++++ GIVEN DATA

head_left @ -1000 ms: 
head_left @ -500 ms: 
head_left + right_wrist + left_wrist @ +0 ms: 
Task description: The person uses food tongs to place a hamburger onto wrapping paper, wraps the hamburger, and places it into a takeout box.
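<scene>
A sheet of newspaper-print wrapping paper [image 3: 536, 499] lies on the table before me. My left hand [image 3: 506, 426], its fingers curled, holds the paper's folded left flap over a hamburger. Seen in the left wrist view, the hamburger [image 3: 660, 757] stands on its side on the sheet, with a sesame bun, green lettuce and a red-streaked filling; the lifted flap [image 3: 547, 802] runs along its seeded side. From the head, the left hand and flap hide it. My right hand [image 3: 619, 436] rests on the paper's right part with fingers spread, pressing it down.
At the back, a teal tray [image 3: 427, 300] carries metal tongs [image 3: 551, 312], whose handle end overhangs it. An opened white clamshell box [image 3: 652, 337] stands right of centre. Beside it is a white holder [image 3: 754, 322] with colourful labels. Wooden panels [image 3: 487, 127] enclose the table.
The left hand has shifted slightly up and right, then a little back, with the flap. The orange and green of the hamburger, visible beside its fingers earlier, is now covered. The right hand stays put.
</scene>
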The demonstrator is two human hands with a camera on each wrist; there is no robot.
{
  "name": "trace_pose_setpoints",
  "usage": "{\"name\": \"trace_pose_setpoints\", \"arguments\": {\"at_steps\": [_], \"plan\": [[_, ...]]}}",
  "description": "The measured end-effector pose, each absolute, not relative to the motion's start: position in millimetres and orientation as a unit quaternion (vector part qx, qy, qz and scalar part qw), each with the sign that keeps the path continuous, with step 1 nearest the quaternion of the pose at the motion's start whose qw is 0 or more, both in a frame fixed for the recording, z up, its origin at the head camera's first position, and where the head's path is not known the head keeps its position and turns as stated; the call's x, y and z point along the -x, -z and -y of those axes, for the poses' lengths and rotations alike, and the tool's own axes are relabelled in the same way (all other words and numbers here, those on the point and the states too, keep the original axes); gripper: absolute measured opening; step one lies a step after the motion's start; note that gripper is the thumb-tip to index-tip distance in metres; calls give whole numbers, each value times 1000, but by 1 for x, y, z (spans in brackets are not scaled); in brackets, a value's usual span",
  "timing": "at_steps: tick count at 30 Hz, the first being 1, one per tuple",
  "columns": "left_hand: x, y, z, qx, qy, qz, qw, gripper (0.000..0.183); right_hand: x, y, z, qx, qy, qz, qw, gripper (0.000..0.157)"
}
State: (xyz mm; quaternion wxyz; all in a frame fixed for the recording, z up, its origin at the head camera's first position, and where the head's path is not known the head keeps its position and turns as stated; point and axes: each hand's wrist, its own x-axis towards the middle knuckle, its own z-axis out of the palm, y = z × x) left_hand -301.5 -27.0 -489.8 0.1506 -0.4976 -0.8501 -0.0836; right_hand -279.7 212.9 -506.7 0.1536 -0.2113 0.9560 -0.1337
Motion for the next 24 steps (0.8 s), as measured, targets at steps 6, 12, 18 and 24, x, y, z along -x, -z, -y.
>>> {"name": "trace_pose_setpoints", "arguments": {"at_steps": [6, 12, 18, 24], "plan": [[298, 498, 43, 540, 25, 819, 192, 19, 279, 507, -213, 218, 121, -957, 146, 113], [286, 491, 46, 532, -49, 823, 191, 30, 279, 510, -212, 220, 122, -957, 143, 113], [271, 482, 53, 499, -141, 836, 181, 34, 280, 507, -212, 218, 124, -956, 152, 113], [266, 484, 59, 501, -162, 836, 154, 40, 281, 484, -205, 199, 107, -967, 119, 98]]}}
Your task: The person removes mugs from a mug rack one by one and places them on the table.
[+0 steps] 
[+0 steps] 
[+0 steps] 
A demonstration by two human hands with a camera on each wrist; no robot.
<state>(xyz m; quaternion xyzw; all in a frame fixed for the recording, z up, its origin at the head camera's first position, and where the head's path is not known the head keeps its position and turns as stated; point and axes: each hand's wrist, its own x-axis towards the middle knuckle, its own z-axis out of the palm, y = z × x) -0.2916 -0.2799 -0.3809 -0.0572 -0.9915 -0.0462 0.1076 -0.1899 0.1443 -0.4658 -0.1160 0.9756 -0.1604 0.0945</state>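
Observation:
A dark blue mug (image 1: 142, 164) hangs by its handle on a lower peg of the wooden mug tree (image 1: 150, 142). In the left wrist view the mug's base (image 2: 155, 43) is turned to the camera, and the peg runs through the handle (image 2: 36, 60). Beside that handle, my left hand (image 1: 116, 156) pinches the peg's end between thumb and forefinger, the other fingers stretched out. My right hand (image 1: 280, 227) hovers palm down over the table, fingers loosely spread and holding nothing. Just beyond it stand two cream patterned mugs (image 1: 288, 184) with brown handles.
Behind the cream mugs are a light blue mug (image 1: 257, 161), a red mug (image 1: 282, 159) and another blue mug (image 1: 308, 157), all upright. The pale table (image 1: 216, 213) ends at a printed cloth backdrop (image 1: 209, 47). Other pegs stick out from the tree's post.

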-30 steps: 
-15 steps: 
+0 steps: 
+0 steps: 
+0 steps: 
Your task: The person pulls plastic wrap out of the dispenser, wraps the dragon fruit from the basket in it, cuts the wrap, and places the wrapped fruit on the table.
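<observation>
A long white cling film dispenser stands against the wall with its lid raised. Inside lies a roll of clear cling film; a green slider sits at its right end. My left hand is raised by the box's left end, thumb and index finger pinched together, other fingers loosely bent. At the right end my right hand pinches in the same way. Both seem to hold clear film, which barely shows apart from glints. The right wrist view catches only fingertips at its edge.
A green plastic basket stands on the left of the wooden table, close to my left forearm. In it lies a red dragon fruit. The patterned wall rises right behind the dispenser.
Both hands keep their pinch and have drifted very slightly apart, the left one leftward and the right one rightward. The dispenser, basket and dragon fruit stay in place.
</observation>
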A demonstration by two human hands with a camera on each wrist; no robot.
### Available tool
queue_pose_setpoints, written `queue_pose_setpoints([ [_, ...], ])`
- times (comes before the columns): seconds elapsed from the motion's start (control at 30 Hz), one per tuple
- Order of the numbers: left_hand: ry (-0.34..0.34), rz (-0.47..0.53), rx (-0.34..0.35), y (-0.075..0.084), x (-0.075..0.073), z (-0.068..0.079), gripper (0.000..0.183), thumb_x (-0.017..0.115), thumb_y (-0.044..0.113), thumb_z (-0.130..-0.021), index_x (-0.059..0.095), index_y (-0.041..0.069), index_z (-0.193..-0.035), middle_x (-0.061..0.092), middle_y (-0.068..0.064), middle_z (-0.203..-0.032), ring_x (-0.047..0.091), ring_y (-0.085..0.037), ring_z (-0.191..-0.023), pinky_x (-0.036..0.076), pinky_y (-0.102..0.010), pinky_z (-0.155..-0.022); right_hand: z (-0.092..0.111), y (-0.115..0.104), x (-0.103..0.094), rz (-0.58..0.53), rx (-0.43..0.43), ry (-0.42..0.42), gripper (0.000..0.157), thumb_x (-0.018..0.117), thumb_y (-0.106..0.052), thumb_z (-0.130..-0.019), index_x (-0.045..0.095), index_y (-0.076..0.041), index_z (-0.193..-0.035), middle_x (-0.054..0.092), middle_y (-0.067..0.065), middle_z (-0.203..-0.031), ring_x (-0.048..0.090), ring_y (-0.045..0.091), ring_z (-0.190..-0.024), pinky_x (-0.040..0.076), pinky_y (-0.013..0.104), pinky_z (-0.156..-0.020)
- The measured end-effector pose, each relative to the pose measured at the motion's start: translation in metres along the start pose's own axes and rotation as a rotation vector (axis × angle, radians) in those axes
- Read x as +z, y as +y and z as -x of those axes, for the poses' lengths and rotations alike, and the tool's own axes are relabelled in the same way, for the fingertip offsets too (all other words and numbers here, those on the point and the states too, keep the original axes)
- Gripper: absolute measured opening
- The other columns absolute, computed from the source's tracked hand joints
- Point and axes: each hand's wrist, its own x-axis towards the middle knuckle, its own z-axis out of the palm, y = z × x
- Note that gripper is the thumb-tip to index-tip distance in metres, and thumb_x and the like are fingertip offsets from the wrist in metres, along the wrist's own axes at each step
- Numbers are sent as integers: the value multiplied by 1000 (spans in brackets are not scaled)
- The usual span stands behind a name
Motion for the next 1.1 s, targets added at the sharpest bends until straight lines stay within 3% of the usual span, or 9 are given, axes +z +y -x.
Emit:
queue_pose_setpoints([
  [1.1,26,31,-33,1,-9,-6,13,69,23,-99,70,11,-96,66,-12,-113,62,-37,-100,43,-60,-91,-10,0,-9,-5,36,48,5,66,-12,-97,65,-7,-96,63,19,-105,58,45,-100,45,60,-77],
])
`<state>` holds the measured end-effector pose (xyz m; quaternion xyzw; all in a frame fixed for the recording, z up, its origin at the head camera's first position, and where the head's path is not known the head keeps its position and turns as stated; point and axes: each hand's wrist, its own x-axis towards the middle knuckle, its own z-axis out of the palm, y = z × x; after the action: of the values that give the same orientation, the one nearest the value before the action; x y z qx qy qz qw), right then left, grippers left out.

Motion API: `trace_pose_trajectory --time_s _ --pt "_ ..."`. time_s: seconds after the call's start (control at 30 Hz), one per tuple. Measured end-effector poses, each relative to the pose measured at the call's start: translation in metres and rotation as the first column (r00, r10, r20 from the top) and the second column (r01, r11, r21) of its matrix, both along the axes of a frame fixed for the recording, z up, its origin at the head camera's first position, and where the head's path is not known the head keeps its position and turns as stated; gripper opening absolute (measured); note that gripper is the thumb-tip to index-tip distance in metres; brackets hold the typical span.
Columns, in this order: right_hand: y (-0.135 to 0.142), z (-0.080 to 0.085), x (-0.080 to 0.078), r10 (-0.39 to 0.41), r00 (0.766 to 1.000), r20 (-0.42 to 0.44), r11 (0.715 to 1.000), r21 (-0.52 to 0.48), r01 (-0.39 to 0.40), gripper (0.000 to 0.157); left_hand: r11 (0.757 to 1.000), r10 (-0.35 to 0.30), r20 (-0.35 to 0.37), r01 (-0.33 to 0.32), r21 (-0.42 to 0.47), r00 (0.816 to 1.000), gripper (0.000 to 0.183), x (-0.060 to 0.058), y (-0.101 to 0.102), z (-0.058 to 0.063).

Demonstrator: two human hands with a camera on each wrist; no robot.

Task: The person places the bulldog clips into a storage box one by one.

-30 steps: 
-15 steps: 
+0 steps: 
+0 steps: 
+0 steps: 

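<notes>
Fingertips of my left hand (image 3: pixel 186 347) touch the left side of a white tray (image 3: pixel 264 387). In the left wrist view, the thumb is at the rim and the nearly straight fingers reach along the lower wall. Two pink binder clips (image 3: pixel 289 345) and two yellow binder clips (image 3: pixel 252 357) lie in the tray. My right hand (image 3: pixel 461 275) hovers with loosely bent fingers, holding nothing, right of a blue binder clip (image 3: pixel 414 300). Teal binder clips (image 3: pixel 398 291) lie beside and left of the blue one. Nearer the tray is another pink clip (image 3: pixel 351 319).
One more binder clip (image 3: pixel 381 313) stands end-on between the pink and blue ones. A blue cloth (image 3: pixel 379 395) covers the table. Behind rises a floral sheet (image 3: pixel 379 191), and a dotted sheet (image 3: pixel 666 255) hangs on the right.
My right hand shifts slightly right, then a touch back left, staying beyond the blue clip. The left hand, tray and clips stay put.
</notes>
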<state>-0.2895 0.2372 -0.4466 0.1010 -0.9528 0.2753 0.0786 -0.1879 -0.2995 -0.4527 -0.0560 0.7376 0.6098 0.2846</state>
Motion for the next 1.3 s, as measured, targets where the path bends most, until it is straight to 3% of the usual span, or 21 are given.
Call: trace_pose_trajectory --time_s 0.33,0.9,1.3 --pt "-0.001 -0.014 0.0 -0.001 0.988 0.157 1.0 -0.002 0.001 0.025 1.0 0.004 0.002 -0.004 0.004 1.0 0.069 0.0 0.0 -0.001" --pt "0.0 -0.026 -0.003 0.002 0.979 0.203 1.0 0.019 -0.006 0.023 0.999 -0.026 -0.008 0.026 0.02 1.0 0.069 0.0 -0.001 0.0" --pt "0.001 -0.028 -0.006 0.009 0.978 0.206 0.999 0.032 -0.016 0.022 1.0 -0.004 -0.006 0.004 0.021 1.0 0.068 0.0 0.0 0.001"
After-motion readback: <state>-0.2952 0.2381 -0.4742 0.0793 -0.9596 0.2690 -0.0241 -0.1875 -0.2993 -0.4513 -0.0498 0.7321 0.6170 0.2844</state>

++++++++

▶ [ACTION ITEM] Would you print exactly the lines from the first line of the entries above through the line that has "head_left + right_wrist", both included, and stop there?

▶ [SOLUTION TO THIS PROBLEM]
head_left @ -1000 ms: 
head_left @ -500 ms: 
head_left + right_wrist + left_wrist @ +0 ms: 

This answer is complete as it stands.